■ What the task asks
Your answer is the lines below, exactly, from the one that contains "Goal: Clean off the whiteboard" through the one that contains "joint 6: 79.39", both included.

Extracted records
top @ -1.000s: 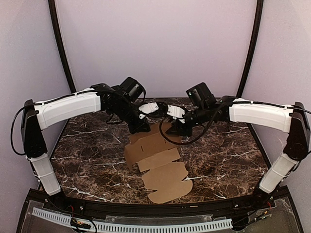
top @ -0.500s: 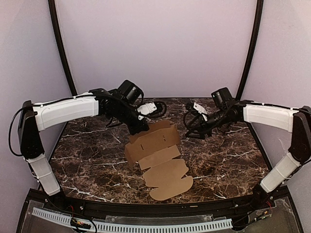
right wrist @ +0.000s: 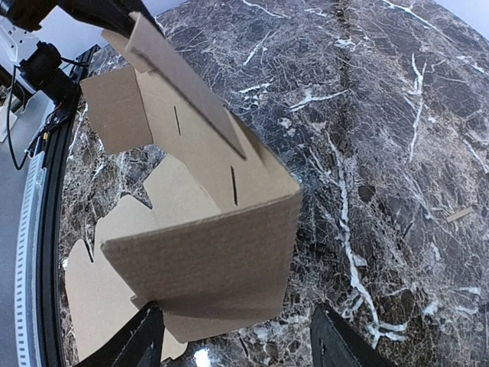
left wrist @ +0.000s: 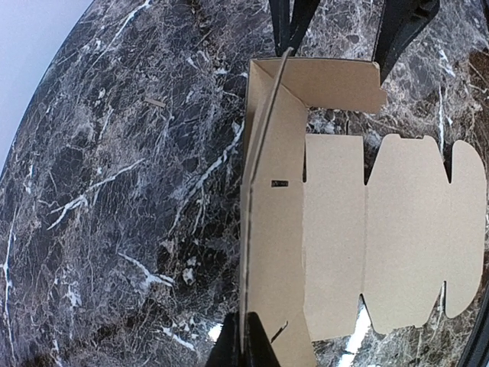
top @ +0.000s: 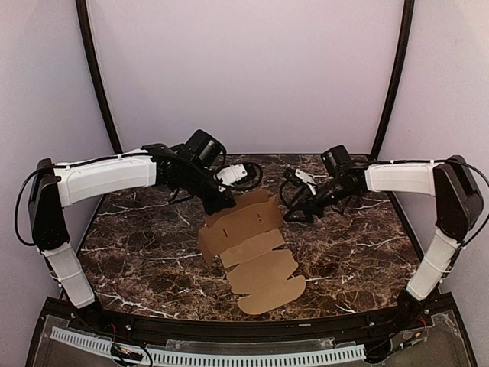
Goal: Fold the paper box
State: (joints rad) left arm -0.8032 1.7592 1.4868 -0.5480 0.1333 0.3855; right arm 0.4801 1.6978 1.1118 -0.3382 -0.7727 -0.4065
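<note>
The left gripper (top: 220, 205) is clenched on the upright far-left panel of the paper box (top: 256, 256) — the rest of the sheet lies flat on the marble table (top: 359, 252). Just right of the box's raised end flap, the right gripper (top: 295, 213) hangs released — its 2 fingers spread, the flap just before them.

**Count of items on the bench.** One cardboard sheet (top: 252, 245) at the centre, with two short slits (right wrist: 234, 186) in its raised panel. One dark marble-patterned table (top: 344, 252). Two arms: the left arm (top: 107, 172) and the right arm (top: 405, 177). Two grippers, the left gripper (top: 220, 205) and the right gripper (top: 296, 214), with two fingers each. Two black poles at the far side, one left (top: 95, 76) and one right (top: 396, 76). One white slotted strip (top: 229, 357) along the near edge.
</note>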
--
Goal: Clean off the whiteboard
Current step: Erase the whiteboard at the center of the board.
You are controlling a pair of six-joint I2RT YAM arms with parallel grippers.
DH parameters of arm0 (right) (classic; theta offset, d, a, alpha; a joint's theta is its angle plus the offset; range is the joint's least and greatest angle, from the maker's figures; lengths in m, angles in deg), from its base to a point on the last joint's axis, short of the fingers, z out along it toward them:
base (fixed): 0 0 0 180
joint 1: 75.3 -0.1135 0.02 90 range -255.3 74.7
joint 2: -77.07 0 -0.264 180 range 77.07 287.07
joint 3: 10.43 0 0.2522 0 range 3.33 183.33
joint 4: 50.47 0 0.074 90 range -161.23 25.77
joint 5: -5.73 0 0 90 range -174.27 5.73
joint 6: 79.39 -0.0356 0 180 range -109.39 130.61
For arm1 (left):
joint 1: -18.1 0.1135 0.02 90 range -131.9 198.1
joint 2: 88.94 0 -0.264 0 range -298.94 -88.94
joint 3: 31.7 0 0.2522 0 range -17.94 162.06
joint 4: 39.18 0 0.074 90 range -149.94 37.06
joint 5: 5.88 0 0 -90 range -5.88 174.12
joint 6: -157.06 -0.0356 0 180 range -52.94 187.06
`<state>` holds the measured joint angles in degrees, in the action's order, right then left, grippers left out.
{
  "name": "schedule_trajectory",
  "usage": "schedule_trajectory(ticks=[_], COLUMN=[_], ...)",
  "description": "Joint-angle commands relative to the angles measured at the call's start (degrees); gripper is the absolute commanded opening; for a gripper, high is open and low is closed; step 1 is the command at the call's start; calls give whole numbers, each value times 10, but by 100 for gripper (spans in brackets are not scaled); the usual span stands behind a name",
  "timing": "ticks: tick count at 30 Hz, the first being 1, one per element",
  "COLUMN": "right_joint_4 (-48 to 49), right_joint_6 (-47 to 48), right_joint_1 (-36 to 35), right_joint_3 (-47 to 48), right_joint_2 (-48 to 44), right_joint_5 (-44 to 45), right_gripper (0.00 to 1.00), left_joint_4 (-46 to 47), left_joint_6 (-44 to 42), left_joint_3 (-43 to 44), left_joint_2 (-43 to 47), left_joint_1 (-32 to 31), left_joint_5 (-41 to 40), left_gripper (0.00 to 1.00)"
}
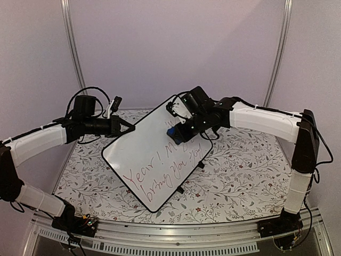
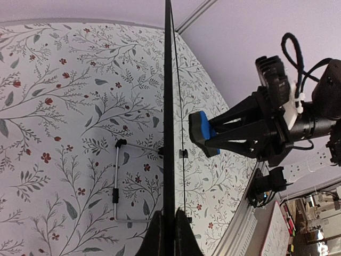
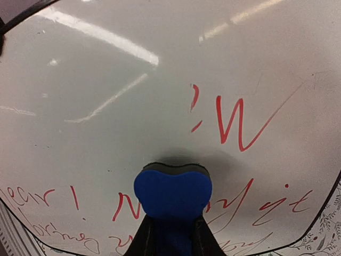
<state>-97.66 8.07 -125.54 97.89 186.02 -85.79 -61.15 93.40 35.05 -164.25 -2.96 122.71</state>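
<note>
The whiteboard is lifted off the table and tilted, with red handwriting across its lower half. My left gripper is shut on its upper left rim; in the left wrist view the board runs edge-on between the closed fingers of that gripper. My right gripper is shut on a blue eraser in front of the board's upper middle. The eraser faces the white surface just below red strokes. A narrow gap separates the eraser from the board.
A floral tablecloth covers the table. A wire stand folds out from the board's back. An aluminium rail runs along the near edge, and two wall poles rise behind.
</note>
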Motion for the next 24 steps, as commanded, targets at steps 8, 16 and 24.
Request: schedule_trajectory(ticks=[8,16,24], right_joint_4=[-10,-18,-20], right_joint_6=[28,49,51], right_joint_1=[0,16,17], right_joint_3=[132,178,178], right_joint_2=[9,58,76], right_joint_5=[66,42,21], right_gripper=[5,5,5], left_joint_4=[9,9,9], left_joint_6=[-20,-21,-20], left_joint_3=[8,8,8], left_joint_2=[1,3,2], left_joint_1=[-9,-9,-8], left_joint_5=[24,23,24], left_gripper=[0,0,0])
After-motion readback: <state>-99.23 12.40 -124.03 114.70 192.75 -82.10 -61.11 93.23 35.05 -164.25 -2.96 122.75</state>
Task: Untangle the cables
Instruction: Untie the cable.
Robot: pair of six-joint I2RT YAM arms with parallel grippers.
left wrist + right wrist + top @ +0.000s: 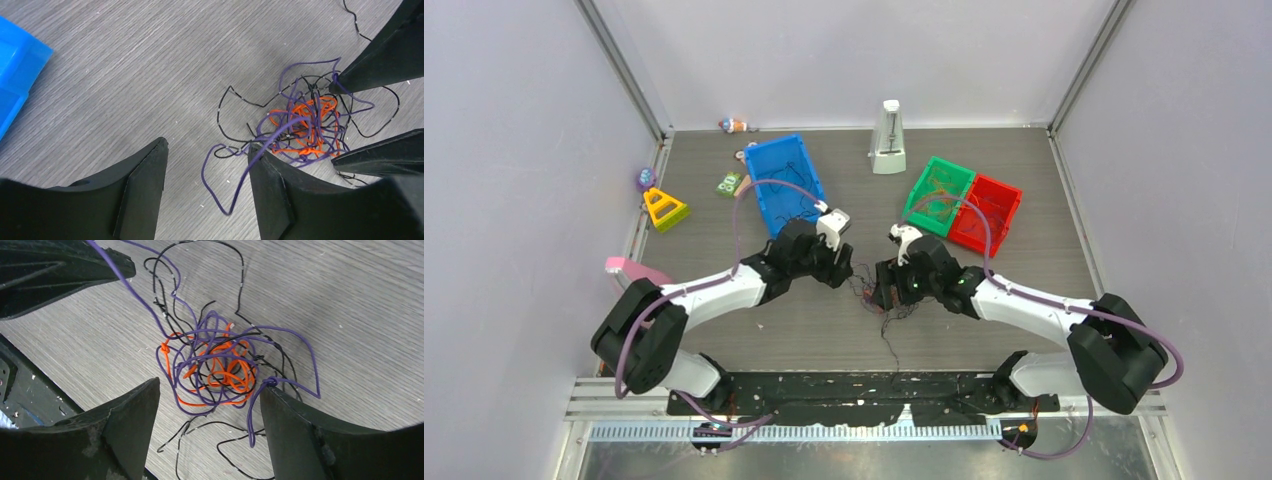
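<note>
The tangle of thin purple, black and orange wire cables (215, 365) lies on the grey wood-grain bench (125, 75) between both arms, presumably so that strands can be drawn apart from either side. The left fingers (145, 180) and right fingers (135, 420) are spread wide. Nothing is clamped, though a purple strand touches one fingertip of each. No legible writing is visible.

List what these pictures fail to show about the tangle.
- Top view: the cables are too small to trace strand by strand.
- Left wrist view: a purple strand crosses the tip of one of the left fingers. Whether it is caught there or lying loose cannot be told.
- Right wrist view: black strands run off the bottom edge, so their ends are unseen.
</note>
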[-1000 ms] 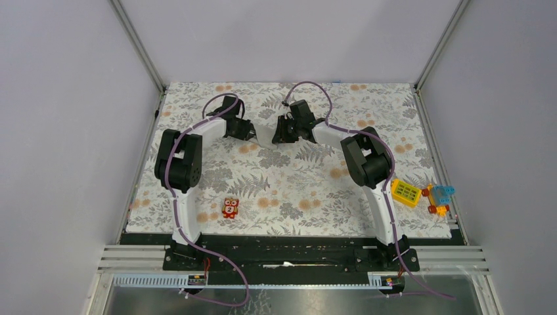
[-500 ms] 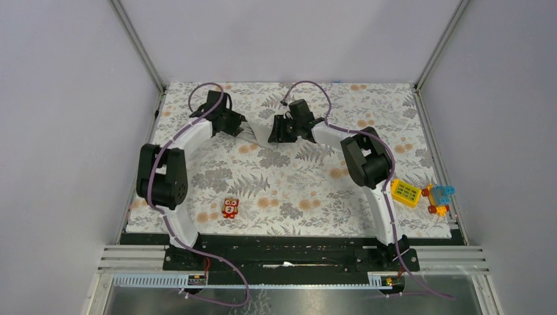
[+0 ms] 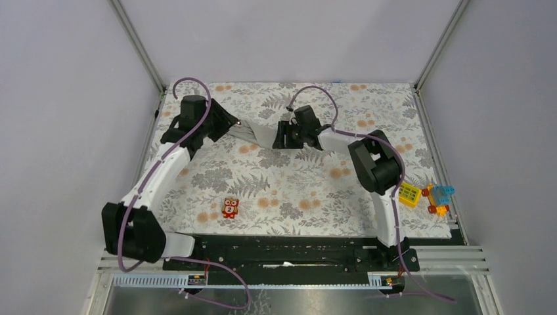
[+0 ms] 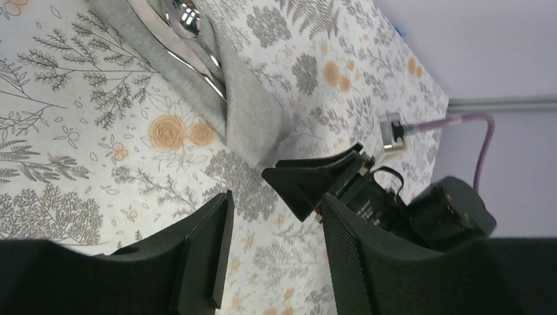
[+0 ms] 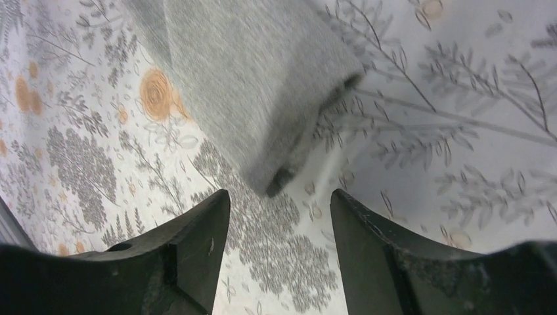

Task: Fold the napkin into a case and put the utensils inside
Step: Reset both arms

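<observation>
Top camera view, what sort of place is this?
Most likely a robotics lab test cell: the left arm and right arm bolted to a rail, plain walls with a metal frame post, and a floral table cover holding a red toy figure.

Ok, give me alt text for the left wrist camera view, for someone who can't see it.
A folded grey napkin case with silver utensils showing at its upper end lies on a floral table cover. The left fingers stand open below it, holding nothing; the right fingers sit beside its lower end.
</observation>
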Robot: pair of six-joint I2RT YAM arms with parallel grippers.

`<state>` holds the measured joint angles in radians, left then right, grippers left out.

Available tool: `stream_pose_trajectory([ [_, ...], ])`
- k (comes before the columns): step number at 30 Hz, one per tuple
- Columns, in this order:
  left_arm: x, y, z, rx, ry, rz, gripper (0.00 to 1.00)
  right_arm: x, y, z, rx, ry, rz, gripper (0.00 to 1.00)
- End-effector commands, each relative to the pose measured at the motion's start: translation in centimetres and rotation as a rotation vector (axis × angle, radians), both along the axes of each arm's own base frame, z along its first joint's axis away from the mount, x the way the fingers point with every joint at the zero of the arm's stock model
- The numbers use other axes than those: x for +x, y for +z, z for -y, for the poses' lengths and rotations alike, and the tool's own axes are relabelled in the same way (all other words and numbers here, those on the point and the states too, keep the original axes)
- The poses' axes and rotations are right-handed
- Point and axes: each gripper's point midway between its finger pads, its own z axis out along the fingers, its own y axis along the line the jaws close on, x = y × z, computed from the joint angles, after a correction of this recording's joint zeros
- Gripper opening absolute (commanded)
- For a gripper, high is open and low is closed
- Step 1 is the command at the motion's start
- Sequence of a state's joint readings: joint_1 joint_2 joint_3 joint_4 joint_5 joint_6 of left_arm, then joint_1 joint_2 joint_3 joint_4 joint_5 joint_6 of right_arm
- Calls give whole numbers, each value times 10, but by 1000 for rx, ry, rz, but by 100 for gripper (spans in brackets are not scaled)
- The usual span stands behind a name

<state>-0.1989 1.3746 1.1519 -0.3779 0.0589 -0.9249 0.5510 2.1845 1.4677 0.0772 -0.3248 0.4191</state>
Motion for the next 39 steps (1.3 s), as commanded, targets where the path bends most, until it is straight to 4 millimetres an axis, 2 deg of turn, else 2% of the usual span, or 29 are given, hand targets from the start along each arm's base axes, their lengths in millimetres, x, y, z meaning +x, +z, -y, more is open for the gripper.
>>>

■ Problem solution
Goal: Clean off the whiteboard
Current step: Erase the whiteboard at the center of the board.
You are controlling a pair of six-joint I2RT YAM arms with parallel grippers.
DH parameters of arm0 (right) (classic; theta offset, d, a, alpha; a joint's theta is its angle plus the offset; range is the joint's least and greatest angle, from the maker's figures; lengths in m, angles in deg), from its base to a point on the last joint's axis, short of the fingers, z out along it toward them:
base (fixed): 0 0 0 180
joint 1: 75.3 -0.1135 0.02 90 range -255.3 74.7
joint 2: -77.07 0 -0.264 180 range 77.07 287.07
joint 3: 10.43 0 0.2522 0 range 3.33 183.33
joint 4: 50.47 0 0.074 90 range -161.23 25.77
joint 5: -5.73 0 0 90 range -174.27 5.73
joint 6: 79.39 -0.0356 0 180 range -109.39 130.61

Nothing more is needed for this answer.